Une marche d'ultradroite rassemble plus de 3 000 personnes à Lyon
Ce samedi 21 février, une manifestation d'ultradroite a rassemblé plus de 3 000 personnes dans les rues de Lyon, selon les chiffres officiels de la préfecture du Rhône. L'événement, fortement encadré par les forces de l'ordre, s'est déroulé dans un contexte politique tendu, avec des discours virulents et des symboles discrets de l'extrême droite.
Un cortège marqué par des symboles et des discours politiques
Derrière de larges portraits de Quentin Deranque, la foule a défilé sans drapeaux d'organisation officiels, mais avec des références à l'ultradroite. Les discours prononcés étaient ouvertement politiques, ciblant notamment « le gauchisme » et « la violence antifasciste ». En tête de cortège, des jeunes femmes du collectif identitaire Némésis tenaient des roses blanches, un symbole souvent associé à ce mouvement.
La présence d'anciens membres de groupes d'extrême droite dissous était notable. Parmi eux, Yvan Benedetti, ancien président de l'Œuvre française – un groupuscule antisémite et pétainiste dissous en 2013 et dont il a été exclu du Front national en 2011 – et Marc de Cacqueray-Valmenier, ex-dirigeant des Zouaves Paris, un autre groupe d'ultradroite aujourd'hui dissous.
La préfecture annonce une saisine de la justice pour des incidents graves
La préfecture du Rhône a rapidement réagi aux incidents survenus pendant la marche.

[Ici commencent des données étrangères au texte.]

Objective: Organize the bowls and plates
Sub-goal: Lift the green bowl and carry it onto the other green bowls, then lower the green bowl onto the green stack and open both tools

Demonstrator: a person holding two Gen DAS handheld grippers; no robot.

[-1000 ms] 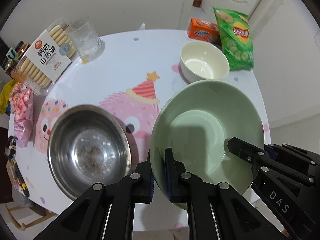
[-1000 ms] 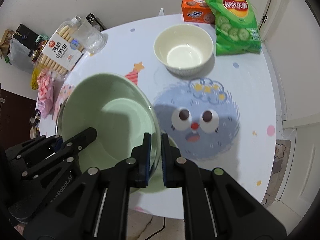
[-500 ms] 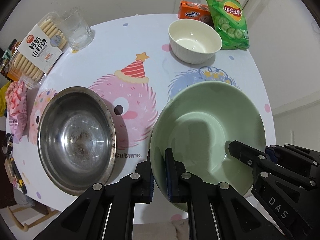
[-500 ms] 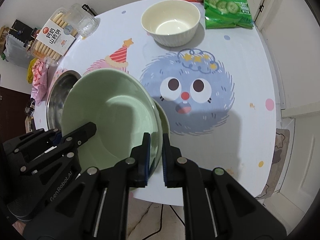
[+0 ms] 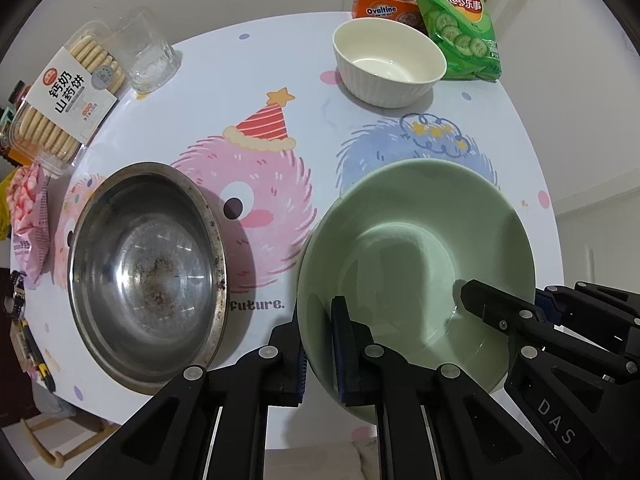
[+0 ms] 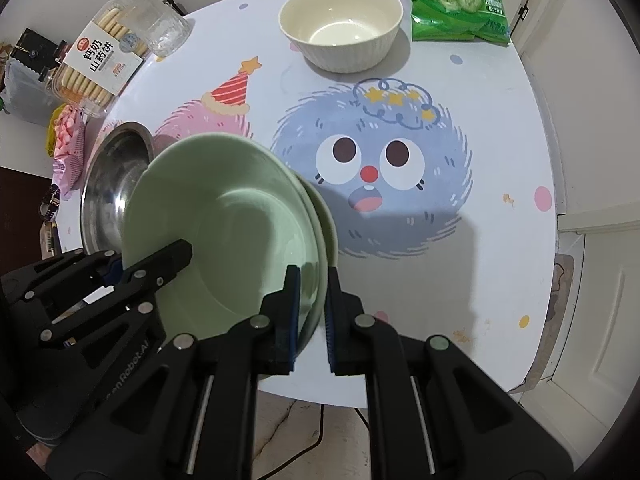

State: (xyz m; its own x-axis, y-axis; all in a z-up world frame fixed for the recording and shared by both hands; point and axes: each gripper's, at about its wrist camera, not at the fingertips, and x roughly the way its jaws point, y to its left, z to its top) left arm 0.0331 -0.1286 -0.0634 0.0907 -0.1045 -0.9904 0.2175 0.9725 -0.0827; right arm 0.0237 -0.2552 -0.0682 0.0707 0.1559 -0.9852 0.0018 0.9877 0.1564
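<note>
- left claw [image 5: 318, 344] clamps the near-left rim of the green bowl [image 5: 416, 256]
- right claw [image 6: 312, 312] clamps the opposite rim
- the green bowl sits above a second green dish [image 6: 326, 224] on the counter [image 6: 500, 128]
- steel bowl [image 5: 144, 268] just left; white bowl [image 5: 388, 62] far side

The green bowl [image 5: 416, 248] has come down, clear of the steel bowl [image 5: 146, 276].
</note>
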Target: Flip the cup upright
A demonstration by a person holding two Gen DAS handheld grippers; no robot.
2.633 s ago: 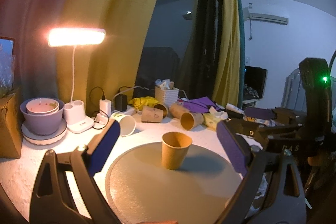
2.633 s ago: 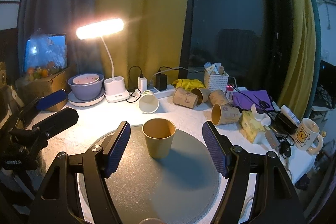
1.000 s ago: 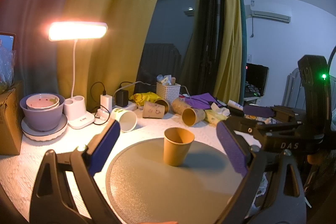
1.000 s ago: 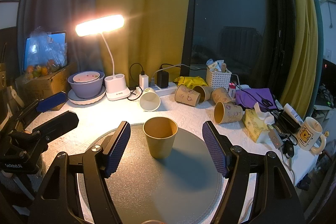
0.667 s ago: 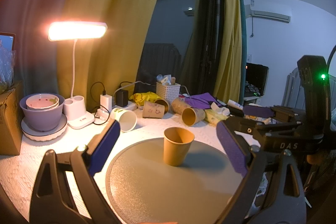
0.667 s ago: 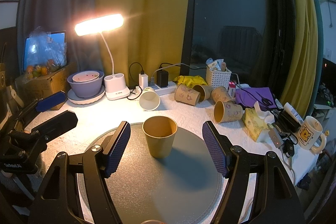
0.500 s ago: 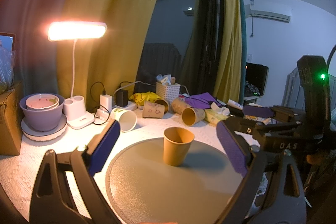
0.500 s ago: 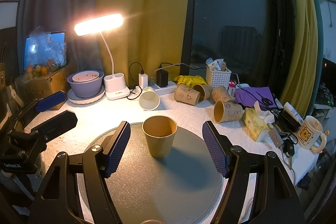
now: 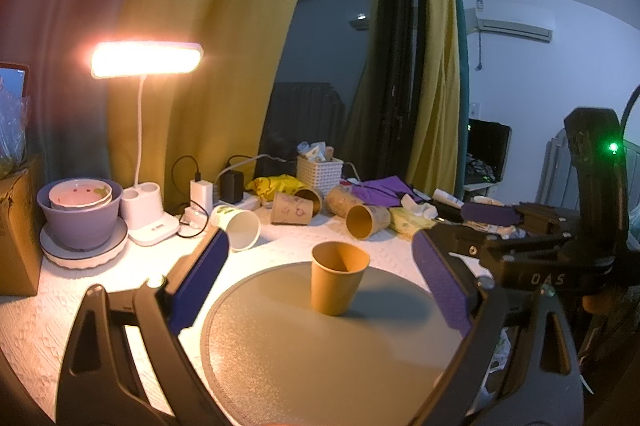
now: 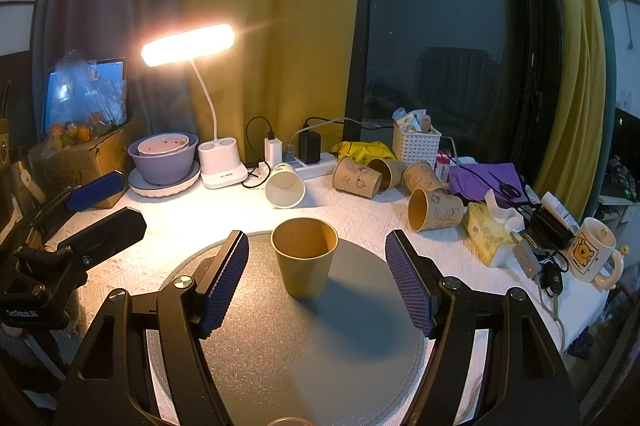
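Observation:
A plain brown paper cup (image 9: 338,281) stands upright, mouth up, near the far edge of a round grey mat (image 9: 304,354); it also shows in the right wrist view (image 10: 304,262) on the mat (image 10: 320,346). My left gripper (image 9: 320,282) is open and empty, its blue pads either side of the cup and short of it. My right gripper (image 10: 316,278) is open and empty, likewise a little behind the cup. The right gripper shows in the left wrist view at the right (image 9: 520,222); the left gripper shows in the right wrist view at the left (image 10: 96,206).
Several paper cups (image 10: 356,178) lie on their sides at the back, beside a white one (image 10: 285,186). A lit desk lamp (image 10: 216,154), stacked bowls (image 10: 164,162), a power strip (image 10: 316,162), a white basket (image 10: 416,146), a tissue box (image 10: 488,230) and a mug (image 10: 592,250) crowd the table.
Nothing has visibly changed over the last second; since 2.6 s ago both views have shifted only slightly, and the cup stays upright on the mat.

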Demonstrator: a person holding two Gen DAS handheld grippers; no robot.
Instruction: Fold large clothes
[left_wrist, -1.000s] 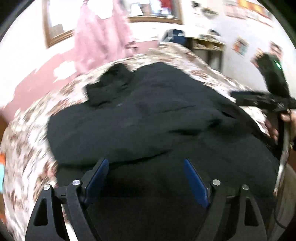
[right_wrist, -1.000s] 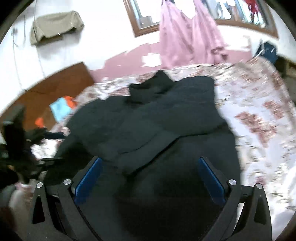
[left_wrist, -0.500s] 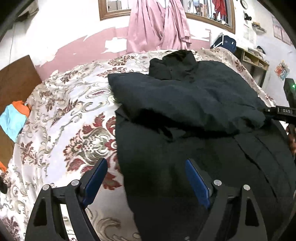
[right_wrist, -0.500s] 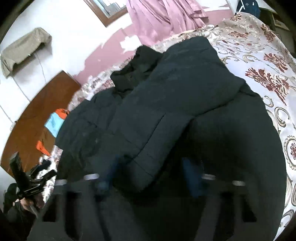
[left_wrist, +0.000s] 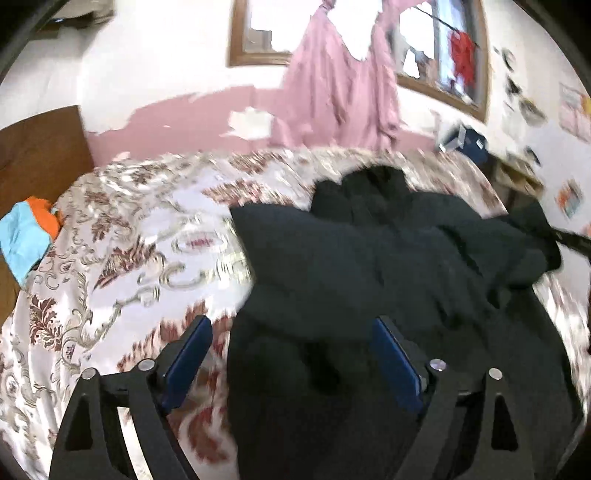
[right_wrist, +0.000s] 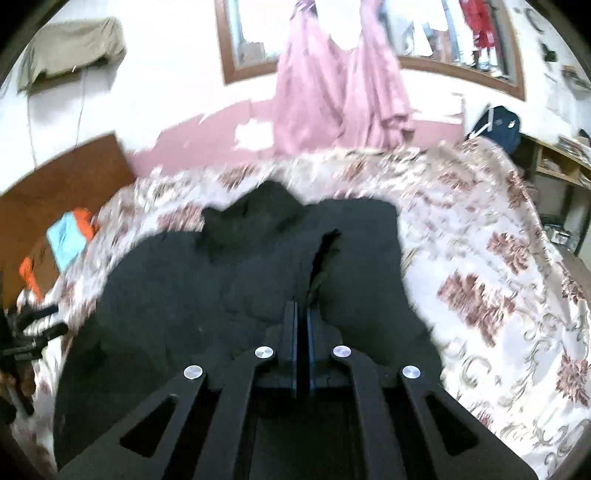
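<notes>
A large black coat (left_wrist: 388, 266) lies spread on a floral bedspread (left_wrist: 122, 258), collar toward the far wall. My left gripper (left_wrist: 291, 350) is open and empty, its blue pads above the coat's left edge. In the right wrist view the coat (right_wrist: 192, 295) fills the middle. My right gripper (right_wrist: 302, 314) is shut on a fold of the coat's black fabric, which rises from between the pads. In the left wrist view the right gripper shows at the far right edge (left_wrist: 572, 240), lifting the coat's right side.
Pink curtains (right_wrist: 340, 74) hang on the far wall below a wood-framed window (right_wrist: 236, 40). Orange and blue clothes (left_wrist: 26, 229) lie at the bed's left by a brown headboard (right_wrist: 55, 173). A blue backpack (right_wrist: 498, 122) and a shelf (right_wrist: 561, 166) stand at the right.
My right gripper has gone from open to shut on the coat's fabric. The left gripper has stayed open and shifted its view a little right over the coat's left edge.
</notes>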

Elle a annoncé son intention de saisir la justice concernant des saluts nazis ainsi que des insultes racistes et homophobes rapportés lors de l'événement. Cette décision souligne la gravité des faits et la volonté des autorités de poursuivre les auteurs de ces actes répréhensibles.
Le déploiement policier important n'a pas empêché ces dérives, mettant en lumière les défis de maintien de l'ordre lors de rassemblements à caractère extrémiste. La préfecture reste vigilante et entend prendre des mesures pour prévenir de tels incidents à l'avenir.
Cet événement s'inscrit dans un contexte national de montée des tensions politiques et sociales, où les manifestations d'ultradroite gagnent en visibilité. Les autorités locales et nationales sont appelées à renforcer leur réponse pour garantir la sécurité publique et le respect des valeurs républicaines.